TASK ITEM: The reply should be an exact repeat of the listing, with no pictures in it.

════

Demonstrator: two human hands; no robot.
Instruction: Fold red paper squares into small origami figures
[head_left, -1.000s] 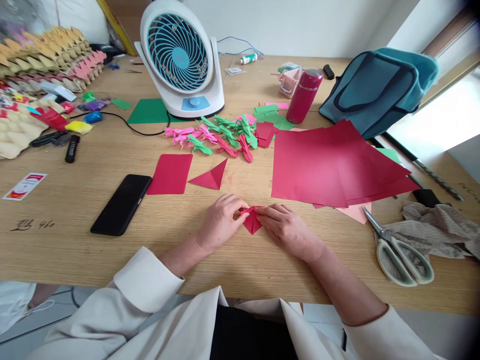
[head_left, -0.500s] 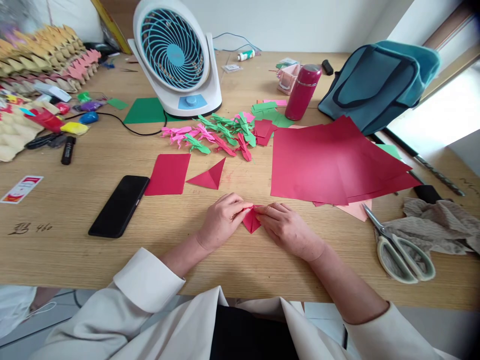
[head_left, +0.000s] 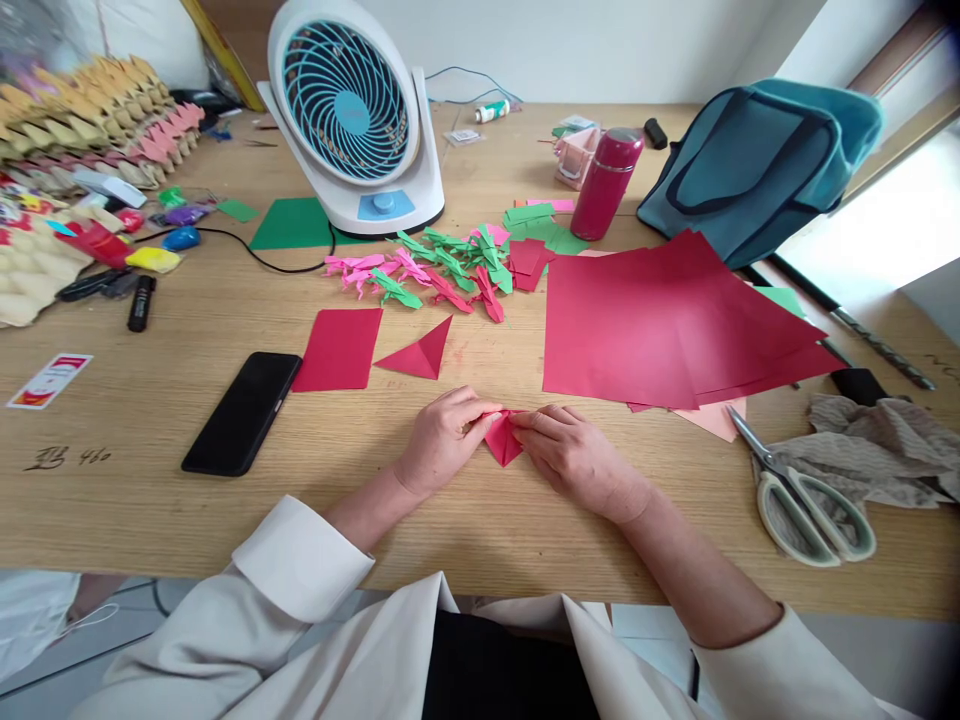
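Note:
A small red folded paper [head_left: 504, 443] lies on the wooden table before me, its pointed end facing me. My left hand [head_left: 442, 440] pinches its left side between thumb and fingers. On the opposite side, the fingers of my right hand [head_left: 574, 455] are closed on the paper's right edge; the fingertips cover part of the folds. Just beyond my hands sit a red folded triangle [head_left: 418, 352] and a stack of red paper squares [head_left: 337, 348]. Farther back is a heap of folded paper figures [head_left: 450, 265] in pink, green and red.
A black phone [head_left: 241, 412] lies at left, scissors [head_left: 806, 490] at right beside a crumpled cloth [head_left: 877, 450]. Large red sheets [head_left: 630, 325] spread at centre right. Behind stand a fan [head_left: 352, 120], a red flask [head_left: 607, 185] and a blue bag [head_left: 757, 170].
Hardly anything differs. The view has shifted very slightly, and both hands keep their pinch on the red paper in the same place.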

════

FINISHED EXERCISE:
Demonstrator: two human hands; no robot.
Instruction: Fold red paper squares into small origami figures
[head_left, -1.000s] 
[head_left, -0.500s] 
[head_left, +0.000s] 
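Note:
A small red folded paper [head_left: 504, 443] lies on the wooden table before me, its pointed end facing me. My left hand [head_left: 442, 440] pinches its left side between thumb and fingers. On the opposite side, the fingers of my right hand [head_left: 574, 455] are closed on the paper's right edge; the fingertips cover part of the folds. Just beyond my hands sit a red folded triangle [head_left: 418, 352] and a stack of red paper squares [head_left: 337, 348]. Farther back is a heap of folded paper figures [head_left: 450, 265] in pink, green and red.
A black phone [head_left: 241, 412] lies at left, scissors [head_left: 806, 490] at right beside a crumpled cloth [head_left: 877, 450]. Large red sheets [head_left: 630, 325] spread at centre right. Behind stand a fan [head_left: 352, 120], a red flask [head_left: 607, 185] and a blue bag [head_left: 757, 170].
Hardly anything differs. The view has shifted very slightly, and both hands keep their pinch on the red paper in the same place.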

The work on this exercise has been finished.